Cinq centres de formation professionnelle sont actuellement en chantier dans le pays. Trois dans la zone économique spéciale de Nkok, spécialisés dans les NTIC, les BTP, l’Industriel ; Un autre à Port-Gentil dédié aux formations multifonctions et le cinquième centre à Franceville.

Vendredi, la ministre en charge de la Formation Professionnelle, Madeleine Berre s’est rendue sur le site du futur campus universitaire dédié à la formation industrielle, situé dans le zone économique spéciale de Nkok. A travers une visite guidée des responsables de la société AVIC international, chargée de la réalisation du projet, elle a pu se rendre compte du niveau d’avancement des travaux, effectués à plus de 50 %.
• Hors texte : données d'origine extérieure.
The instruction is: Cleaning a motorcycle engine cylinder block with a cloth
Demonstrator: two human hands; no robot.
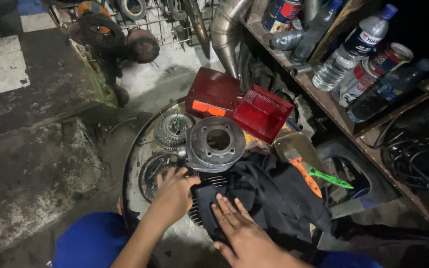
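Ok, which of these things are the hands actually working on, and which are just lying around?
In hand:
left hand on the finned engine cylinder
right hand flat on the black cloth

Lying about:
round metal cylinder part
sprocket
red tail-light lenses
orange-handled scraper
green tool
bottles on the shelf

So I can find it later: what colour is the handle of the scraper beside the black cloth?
Orange, on the scraper; head view.
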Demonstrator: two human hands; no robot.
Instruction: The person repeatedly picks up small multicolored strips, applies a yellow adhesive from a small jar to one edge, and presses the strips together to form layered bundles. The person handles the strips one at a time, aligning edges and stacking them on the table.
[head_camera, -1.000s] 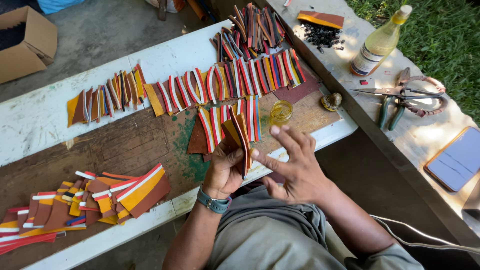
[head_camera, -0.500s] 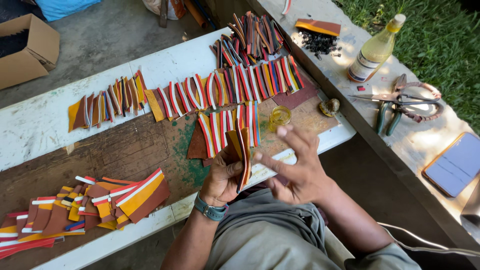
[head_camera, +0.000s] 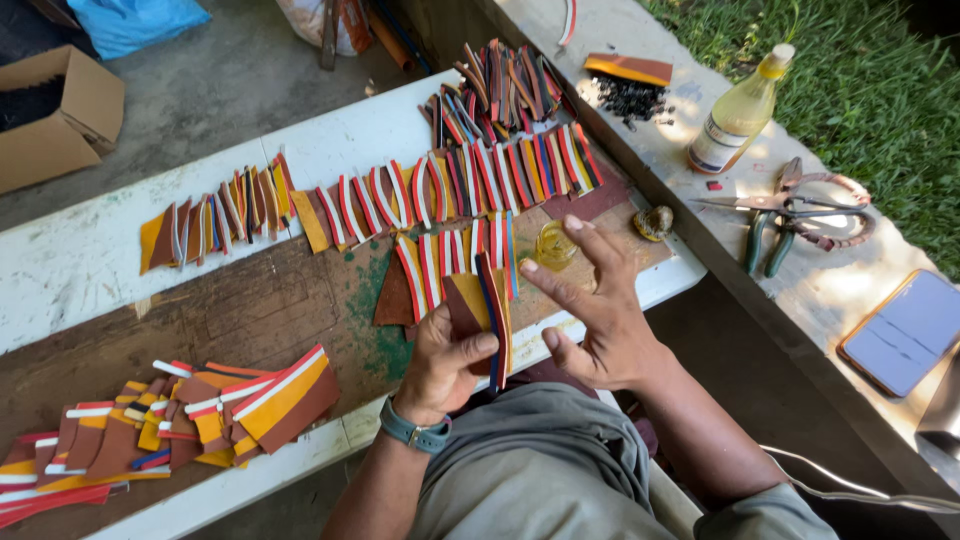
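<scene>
Head view: the left hand (head_camera: 445, 365) has its fingers clamped on a curved brown-and-yellow striped leather piece (head_camera: 487, 315), held upright at the near edge of the worn white-and-brown wooden surface (head_camera: 90, 265). The right hand (head_camera: 600, 315) hovers just beside it — fingers spread apart, empty — near a small yellow glass jar (head_camera: 553, 243).
</scene>
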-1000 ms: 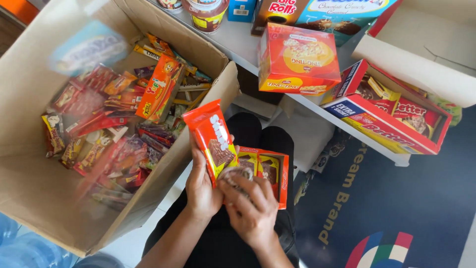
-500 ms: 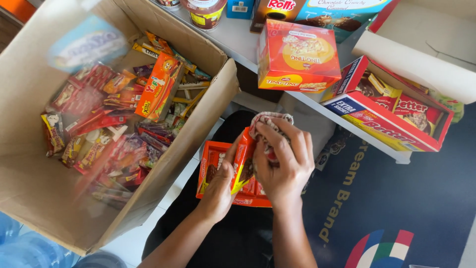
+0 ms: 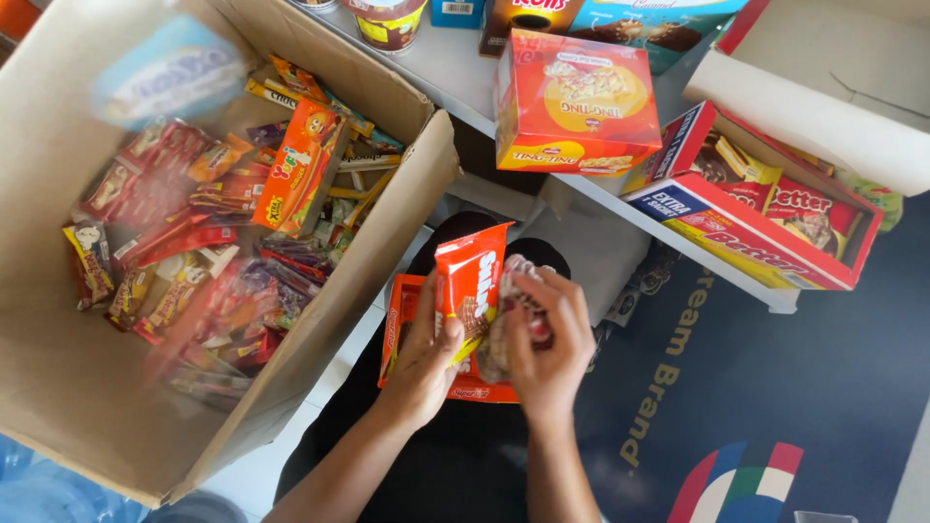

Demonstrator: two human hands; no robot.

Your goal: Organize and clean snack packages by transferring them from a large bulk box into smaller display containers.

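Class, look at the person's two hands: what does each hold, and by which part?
The left hand grips an orange snack packet by its lower edge. The right hand clutches a clear wrapper bunched at its side. Both hover over an orange tray.

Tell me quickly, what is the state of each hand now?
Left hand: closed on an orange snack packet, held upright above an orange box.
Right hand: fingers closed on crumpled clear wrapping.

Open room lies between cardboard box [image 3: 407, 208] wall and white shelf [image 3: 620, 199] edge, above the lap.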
Selon Madeleine Berre, l’ambition du gouvernement est d’accélérer le processus de construction des établissements professionnels afin d’atteindre des niveaux de formation de valeur ajoutée et résorber la question du chômage. « Nous nous sommes rendus compte que les curricula ne nous permettaient pas vraiment d’ouvrir des formations de haut niveau dans le domaine professionnel. Nous sommes aujourd’hui à la zone économique de Nkok où nous avons des entreprises qui ne sont que des usines. Il nous faut des Gabonais qui savent travailler dans ces domaines », a-t-elle déclaré.

Année académique

Ce programme inclut également la réhabilitation de neuf centres de formation et treize lycées techniques dans les neuf provinces du pays. Mais aussi le centre de formation d’Akanda, offert par le roi du Maroc, d’une  capacité de 300 places.

« Le programme de financement des établissements de formation professionnel nous permettra d’ici 2023 d’augmenter la capacité actuelle de 2500 à 10 000 apprenants (…). La Fonction publique ne pourra pas toujours prendre les administratifs. Il nous faut valoriser ces métiers et leur donner de la valeur ajoutée. »

Le futur campus universitaire de Nkok a une capacité de 1000 places. Il est composé d’un amphithéâtre, de salles de cours, de salles de travaux pratiques, d’un restaurant, d’un internat, d’une capacité d’accueil de 600 places, de logements des enseignants. Le chantier sera livré en mars 2020. Les premiers étudiants sont attendus pour l’année académique 2020-2021.